Except, that it reminded me of the early 1980s, when there seemed to be great pressure to be busy all the time. It was a common occurrence, that a woman would declare that she was constantly on the go and that she felt guilty if she ever took a break and sat down with a book or did anything for herself. In saying how wrong she was to take this attitude – ‘my problem is, of course, that I’m a perfectionist. I’m just too conscientious’ – the more vehement she was, the more she was actually boasting about it. And others would agree with her and they’d all declare how stressed and busy they were all the time.
My answer was not an affectation because it was true, but I have to admit that it was deliberate – I intended to wrong-foot – when I reacted with great sympathy. I needed loads of time to myself and would happily leave the washing up if I wanted to read a book, I declared. “It all gets done in the end. I don’t feel guilty because I’m not doing anything wrong.”

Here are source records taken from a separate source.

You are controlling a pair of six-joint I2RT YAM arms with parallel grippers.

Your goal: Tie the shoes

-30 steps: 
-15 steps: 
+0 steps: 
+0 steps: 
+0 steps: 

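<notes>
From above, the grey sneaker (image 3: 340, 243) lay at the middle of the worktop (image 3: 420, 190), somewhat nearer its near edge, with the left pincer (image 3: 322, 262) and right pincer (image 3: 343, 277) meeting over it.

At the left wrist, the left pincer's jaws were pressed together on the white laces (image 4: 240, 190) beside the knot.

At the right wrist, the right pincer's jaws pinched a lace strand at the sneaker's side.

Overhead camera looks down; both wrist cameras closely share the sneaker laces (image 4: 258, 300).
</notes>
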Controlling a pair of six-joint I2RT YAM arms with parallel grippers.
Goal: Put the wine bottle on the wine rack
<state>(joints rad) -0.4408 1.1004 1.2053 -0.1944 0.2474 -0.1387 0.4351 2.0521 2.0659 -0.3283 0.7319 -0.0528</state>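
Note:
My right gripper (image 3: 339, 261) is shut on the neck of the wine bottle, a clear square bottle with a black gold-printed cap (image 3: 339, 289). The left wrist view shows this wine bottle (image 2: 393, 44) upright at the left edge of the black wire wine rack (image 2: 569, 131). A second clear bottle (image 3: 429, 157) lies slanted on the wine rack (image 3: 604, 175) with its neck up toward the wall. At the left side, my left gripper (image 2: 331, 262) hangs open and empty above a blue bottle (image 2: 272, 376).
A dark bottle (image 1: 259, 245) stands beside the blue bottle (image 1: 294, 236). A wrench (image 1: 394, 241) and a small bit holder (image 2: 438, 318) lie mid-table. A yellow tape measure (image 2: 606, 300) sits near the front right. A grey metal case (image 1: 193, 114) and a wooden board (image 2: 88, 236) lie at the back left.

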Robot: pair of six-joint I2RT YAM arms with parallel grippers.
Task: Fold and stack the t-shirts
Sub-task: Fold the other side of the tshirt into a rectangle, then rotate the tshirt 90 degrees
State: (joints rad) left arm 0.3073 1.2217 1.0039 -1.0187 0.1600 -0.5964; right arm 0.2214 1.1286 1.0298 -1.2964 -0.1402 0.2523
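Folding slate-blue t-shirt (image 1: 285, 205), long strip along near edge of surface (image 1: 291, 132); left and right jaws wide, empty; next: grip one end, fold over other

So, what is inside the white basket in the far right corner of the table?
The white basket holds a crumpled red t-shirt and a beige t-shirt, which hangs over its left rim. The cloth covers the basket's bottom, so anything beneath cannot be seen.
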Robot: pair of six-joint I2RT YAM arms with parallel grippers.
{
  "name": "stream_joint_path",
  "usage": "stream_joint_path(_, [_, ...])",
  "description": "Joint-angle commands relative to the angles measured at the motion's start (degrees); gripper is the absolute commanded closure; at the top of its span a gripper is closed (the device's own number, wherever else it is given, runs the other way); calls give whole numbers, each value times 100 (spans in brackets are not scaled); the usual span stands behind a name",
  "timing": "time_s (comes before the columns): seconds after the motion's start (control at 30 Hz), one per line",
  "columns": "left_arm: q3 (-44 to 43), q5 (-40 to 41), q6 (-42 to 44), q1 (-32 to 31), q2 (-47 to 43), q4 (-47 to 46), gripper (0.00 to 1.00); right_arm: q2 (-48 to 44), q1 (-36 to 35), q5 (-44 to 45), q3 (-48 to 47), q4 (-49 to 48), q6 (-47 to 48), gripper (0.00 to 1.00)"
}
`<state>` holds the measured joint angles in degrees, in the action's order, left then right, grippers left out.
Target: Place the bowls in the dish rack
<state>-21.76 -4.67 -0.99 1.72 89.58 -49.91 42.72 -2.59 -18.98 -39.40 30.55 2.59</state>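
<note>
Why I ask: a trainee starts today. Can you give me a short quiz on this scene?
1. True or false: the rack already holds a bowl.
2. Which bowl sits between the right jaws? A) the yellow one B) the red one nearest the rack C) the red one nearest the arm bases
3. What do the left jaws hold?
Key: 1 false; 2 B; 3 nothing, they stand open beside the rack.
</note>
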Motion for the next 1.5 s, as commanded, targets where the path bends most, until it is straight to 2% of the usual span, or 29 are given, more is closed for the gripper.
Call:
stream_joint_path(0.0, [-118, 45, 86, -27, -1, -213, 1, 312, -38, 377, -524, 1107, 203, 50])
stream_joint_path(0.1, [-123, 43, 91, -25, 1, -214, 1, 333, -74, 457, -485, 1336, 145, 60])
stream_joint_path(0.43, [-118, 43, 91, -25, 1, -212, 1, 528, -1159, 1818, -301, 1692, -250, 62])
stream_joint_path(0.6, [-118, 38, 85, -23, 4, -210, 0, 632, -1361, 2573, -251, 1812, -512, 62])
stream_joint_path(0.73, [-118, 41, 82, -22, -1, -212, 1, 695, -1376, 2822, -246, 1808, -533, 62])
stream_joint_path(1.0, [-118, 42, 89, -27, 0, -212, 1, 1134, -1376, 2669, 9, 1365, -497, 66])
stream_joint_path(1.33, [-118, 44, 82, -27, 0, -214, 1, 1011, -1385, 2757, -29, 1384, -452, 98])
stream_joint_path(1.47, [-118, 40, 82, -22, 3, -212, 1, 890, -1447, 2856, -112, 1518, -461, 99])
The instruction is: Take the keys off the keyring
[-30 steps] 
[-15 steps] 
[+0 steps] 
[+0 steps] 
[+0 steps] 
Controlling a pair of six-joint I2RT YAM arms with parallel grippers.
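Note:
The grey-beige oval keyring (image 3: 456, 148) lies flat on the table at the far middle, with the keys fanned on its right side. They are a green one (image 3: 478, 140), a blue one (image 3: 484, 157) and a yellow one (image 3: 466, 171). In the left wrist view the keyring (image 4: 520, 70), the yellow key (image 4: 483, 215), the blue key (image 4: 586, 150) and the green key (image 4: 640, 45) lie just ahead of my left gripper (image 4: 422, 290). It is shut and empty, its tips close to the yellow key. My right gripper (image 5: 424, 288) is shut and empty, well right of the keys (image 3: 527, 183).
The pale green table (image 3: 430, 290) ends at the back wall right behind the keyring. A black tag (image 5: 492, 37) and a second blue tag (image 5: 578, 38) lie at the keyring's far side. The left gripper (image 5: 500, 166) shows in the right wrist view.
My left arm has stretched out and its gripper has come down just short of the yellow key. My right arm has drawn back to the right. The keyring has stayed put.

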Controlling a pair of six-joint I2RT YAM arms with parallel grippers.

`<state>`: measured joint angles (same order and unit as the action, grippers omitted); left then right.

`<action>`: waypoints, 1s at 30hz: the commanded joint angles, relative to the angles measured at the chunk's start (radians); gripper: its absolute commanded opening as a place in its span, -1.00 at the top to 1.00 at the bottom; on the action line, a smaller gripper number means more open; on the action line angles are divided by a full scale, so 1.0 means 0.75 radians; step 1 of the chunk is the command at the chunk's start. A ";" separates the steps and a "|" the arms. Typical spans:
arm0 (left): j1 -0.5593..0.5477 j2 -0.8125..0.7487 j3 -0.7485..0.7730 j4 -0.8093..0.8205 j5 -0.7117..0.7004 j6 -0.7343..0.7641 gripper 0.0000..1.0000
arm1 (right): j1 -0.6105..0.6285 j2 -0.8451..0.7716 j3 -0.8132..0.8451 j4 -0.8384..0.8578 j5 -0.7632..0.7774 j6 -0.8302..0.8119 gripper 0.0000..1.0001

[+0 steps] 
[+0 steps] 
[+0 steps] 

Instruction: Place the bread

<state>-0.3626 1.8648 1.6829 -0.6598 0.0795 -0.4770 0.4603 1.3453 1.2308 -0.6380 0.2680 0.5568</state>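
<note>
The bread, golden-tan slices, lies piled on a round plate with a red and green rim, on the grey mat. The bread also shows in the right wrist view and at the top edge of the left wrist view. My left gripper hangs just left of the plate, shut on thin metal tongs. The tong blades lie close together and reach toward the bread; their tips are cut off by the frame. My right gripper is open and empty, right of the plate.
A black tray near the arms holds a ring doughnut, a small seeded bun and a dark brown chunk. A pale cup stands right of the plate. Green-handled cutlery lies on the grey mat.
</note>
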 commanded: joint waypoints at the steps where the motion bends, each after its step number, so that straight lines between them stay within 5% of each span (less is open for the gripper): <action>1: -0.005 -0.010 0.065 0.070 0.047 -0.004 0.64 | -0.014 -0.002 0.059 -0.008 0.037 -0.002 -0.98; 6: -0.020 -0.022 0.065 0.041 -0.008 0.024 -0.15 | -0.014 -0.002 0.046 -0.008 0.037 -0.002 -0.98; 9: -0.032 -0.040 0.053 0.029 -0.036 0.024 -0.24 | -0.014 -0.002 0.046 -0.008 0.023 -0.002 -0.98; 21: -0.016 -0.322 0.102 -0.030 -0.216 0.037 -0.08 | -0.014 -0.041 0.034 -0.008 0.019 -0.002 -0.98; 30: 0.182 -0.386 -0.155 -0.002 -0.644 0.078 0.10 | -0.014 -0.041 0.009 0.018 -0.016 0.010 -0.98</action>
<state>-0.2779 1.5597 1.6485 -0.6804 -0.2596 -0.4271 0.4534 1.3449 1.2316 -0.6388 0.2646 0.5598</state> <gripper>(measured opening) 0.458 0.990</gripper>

I wasn’t being entirely naughty, I did mean it. There was a prevalent feeling that a woman had to do everything and many young women felt guilty at the prospect of employing someone to help in the house, even if they worked full time and had young children to look after too. And some of them couldn’t afford not to be constantly on the go, and I don’t mean them, they just got on with the work and didn’t talk about it. It was the ones who boasted about a level of stress and busyness that I knew either wasn’t true or wasn’t necessary that irritated me.